Why JPMorgan Chase's $2 Billion Blown Deal Doesn't Prove the Case for More Financial Regulation
News that megabank JPMorgan Chase lost $2 billion on a trading scheme designed to help hedge risk has predictably resulted in smug told-you-sos from those who favor increased regulation of the financial sector. In his column this morning, for example, Paul Krugman writes that while many business mistakes do not require a government response, "banks are special, because the risks they take are borne, in large part, by taxpayers and the economy as a whole. And what JPMorgan has just demonstrated is that even supposedly smart bankers must be sharply limited in the kinds of risk they're allowed to take on."
But here's the thing: JP Morgan Chase's bad deal might show up as a quarterly loss on the company's balance sheet (although CEO Jamie Dimon is still predicting a small profit), but it is almost certainly not going to result in a direct loss to taxpayers. This is a $2.3 trillion company with a $190 billion capital base. The banking unit made more than $12 billion last year. Gene Kirsch of Seeking Alpha points out that the $800 million quarterly loss "represents approximately 4% of its total net profit for all of 2011, less than 2.7% of its operating income." Even Jared Bernstein, a former White House economic adviser who also thinks the loss proves the case for regulation, agrees that the bank "appears to be handily able to cover the losses." So even with a relatively large loss like this, we're not talking about a serious direct risk to taxpayers. Instead, we're looking at a substantial loss to the individual bank.

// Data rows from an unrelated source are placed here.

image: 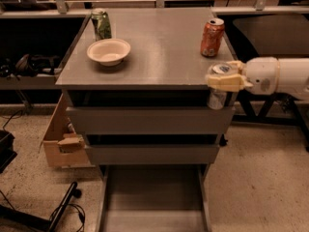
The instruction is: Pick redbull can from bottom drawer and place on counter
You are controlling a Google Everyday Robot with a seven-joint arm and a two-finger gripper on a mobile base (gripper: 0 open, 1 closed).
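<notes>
You have the redbull can (217,100) in the gripper (218,81). The cream fingers (227,81) are closed around its upper part, just below the shiny top, and the can stands upright in the grip. The white arm (280,76) reaches in level from the right edge of the view.

The can hangs at the front right corner of the counter (164,57). Its top sits about level with the counter's front edge and its base shows against the face of the top drawer (149,121), so it isn't resting on the counter. How far it stands off the cabinet front you can't tell from this view.

On the counter you see an orange can (212,36) near the right edge, just behind the gripper, a green can (101,24) at the back left, and a pale bowl (108,51) just in front of the green can.

The bottom drawer (154,197) is pulled out toward you, and its grey floor is bare where it shows. The middle drawer (152,154) is pushed in. A cardboard box (60,144) sits on the floor against the cabinet's left side.
</notes>
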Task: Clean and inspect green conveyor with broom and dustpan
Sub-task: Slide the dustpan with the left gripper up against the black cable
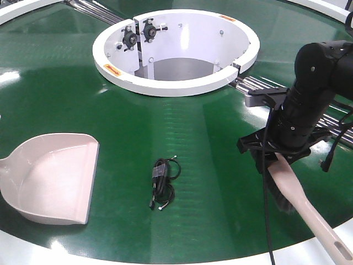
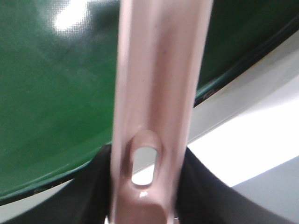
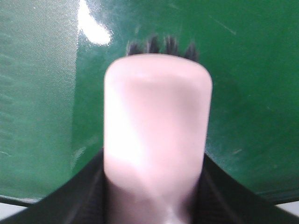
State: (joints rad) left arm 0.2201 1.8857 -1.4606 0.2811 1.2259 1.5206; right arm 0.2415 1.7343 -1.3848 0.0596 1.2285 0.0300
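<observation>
In the front view the green conveyor (image 1: 209, 187) fills the scene, with its white central ring (image 1: 176, 85) at the top and steel roller strips (image 1: 259, 85) running off to the right. The dustpan (image 1: 52, 176) rests on the belt at lower left, mouth facing right, its handle leaving the left edge. A black cable bundle (image 1: 164, 182) lies loose between the pan and the broom (image 1: 309, 215), well apart from both. The right gripper (image 1: 276, 154) is clamped round the broom near its head, with the bristles (image 1: 282, 201) down at the belt and the handle reaching out over the white rim (image 1: 55, 251).

The left wrist view shows the left gripper (image 2: 142, 196) closed on the dustpan's handle, just below the slot (image 2: 142, 161); belt and rim lie beyond.

The right wrist view looks along the broom's back; black bristle tips show past its far end against bare green, and the jaws hug it on both sides.

The step in hand appears to be sweeping the cable toward the pan. It would go best with the bristles flat on the belt, a low leftward stroke begun behind the cable, and the pan's lip pressed down so nothing slides beneath. The light cable may snag or roll off the bristles.
</observation>
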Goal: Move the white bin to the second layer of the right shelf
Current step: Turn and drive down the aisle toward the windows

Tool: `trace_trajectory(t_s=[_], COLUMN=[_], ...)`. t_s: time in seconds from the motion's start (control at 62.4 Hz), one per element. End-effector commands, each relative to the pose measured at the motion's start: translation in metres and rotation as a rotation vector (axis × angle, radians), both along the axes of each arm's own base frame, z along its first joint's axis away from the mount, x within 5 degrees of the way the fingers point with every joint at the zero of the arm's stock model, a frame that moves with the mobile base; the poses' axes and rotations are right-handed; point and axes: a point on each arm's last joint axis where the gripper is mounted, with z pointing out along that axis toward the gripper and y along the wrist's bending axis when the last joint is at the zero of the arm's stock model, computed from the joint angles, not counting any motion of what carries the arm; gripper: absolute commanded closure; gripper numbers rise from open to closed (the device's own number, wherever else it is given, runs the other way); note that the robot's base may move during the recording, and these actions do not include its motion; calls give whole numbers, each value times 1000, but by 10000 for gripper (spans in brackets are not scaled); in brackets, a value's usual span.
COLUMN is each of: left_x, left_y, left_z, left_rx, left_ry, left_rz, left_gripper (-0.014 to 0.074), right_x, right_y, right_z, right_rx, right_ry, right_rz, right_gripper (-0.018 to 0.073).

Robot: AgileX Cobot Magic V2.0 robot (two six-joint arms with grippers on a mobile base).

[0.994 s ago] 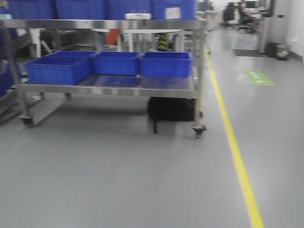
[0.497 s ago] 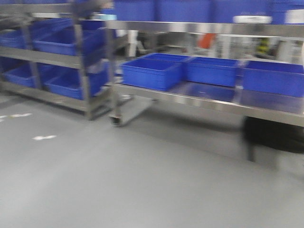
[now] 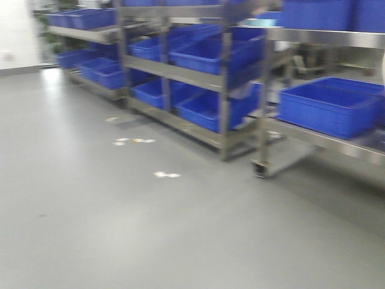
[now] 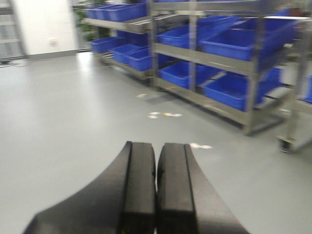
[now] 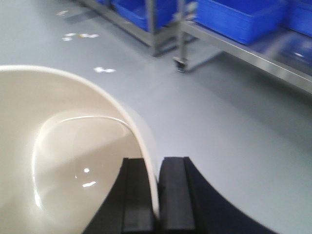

That's important, because the Wall Street calamities that shook the economy a few years back weren't a result of isolated mistakes at the individual bank level. They were the result of networked failures, in which multiple market players make the same set of mistakes at the same time, taking up all the give in the system simultaneously.
Would tougher regulation of the financial sector have prevented JPMorgan's loss? That's not at all clear. The Washington Post's Allen Sloan, who favors many stricter financial sector rules, says that because there's no likely loss to taxpayers, the blown deal proves mostly that the bank should be embarrassed. Bernstein argues that Dodd-Frank would have prevented the loss if "properly implemented and enforced."
But "proper" implementation is always harder than it sounds. And I'm not sure we have any more reason to trust that regulators have the wisdom and judgment to prevent such losses any more or better than the bankers themselves. As Bernstein writes, "the fundamental truth here is the one known since Adam (Smith, that is) and amplified by the great financial economist Hy Minsky: humans underprice risk." But that's true of regulators as well. And even the smartest and most capable regulators have several disadvantages compared to their industry counterparts. One is that they lack the kind of intimate knowledge that deal makers have of their own transactions. The second is that they don't have the same sort of financial incentives not to fail. As an institution, JPMorgan Chase lost several billion dollars and took a huge hit to their credibility with this trade. Three executives tied to the blown deal are likely to lose their jobs. CEO Jamie Dimon is facing tremendous embarrassment and pressure from the media, public officials, and, no doubt, his shareholders. Overall, these folks had a lot more riding on the success of these deals than any regulator ever would have. And yet they still made mistakes.
Which is ultimately the nature of the marketplace. Markets don't evolve by preventing mistakes entirely. They learn by making mistakes, by experimenting with new business models, some of which prove unsuccessful, and then further refining the process, and usually making more mistakes along the way. But it's incredibly difficult for anyone — regulator or market player — to know what will fail in advance, and regulations that prevent some failures also typically end up blocking a lot of potential successes. What JPMorgan's blown deal mostly proves is that complex systems sometimes fail, and that it's very hard to know exactly when and how those systems will fail until they do.